# IQ of 70D - Need your experience



## xps (Sep 29, 2013)

Back from Africa, I am have to buy an new Camera, as some Africans misunderstood our friendship and took our money and valuables. 
The travelling insurance offered 2000€ for the 2 bodies, 7 lenses, tripod, and a lot of other stuff. Inacceptable.

Looking for an Crop Camera (no FF, as Canon will meet the D800 next year), I tend to buy an 70D. The AF has been improved, as many reviews show.

My question is: *How good is the image quality at 100-1600 Iso in real life? *I looked at the new DPreview comparison chart and can not see many improvements, the Nikon D7100 seems to be a little bit better. Am I right? 
*I know the IQ of the 7D and 60D and 100D. Is the 70D better?*

Much thanks


----------



## Lichtgestalt (Sep 29, 2013)

marginal better when you look at testcharts.

i doubt anyone can tell the difference in real life shots if he don´t know which camera shot which image. 
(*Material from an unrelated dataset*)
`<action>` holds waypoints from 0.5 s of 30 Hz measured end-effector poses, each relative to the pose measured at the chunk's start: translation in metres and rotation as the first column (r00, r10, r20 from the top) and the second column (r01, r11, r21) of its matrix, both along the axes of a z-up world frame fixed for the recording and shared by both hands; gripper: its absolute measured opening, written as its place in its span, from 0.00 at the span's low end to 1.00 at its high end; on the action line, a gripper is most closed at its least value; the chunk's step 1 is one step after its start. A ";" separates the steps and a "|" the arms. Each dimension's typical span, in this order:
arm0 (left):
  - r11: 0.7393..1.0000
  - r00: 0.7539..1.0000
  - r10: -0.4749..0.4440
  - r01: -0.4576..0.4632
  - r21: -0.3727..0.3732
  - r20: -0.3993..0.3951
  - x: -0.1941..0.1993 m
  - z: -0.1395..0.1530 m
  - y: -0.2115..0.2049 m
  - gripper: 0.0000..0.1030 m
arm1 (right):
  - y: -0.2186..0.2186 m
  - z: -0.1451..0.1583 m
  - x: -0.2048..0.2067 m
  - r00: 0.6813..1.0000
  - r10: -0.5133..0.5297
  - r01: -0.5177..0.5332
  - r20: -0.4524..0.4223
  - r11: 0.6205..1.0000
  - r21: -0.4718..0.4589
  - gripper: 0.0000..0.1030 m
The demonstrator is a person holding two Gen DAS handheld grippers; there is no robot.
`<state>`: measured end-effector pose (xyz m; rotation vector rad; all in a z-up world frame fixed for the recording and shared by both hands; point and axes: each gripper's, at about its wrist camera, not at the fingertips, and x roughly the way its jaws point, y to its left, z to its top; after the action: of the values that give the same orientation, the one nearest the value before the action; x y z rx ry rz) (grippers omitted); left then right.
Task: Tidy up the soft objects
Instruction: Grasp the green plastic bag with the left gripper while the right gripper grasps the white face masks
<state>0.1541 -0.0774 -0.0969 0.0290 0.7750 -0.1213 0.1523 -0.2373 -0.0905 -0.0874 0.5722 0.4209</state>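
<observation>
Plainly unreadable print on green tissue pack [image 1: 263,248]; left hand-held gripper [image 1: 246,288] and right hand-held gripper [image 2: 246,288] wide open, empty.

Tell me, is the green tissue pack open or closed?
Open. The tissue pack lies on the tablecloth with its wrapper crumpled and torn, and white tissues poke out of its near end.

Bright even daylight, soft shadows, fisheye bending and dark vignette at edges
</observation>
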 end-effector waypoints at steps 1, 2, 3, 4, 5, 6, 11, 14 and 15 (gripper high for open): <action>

that said i doubt you will see a difference between the D7100 and the 70D in real life.


----------



## duydaniel (Sep 29, 2013)

Yes, bodies only mean something on test chart. Other than that, it doesn't mean anything IQ wise in real world. I used 5D3 and D5100 and couldn't tell a difference beside Nikon/Canon biased on color.

So to answer your question is D7100 > 70D IQ wise?
In test chart: yes
real life: No

So what is the secret?
Get good glass and choose a body that you feel comfortable holding.
If you have to have an absolute answer, I would say Nikon for image and Canon for video



Lichtgestalt said:


> marginal better when you look at testcharts.
> 
> i doubt anyone can tell the difference in real life shots if he don´t know which camera shot which image.
> 
> that said i doubt you will see a difference between the D7100 and the 70D in real life.


----------



## canon1dxman (Sep 29, 2013)

There is a review in this week's Amateur Photographer magazine. Marginally better Dynamic range for the Nikon but overall, 70D seems to win.



duydaniel said:


> Yes, bodies only mean something on test chart. Other than that, it doesn't mean anything IQ wise in real world. I used 5D3 and D5100 and couldn't tell a difference beside Nikon/Canon biased on color.
> 
> So to answer your question is D7100 > 70D IQ wise?
> In test chart: yes
> ...


----------



## ajfotofilmagem (Sep 29, 2013)

Honestly, I do not see the picture superiority claimed by D7100 at ISO 1600. Nikon seems more sharpen than 70D, but also has more moiré. Although the noise has improved shyly 70D, the image quality is generally more pleasant to my eyes. If you want to use ISO 1600 should not be disappointed with 70D.


----------



## pulseimages (Sep 30, 2013)

xps said:


> Back from Africa, I am have to buy an new Camera, as some Africans misunderstood our friendship and took our money and valuables.



How?


----------



## Skirball (Sep 30, 2013)

xps said:


> Looking for an Crop Camera (no FF, as Canon will meet the D800 next year)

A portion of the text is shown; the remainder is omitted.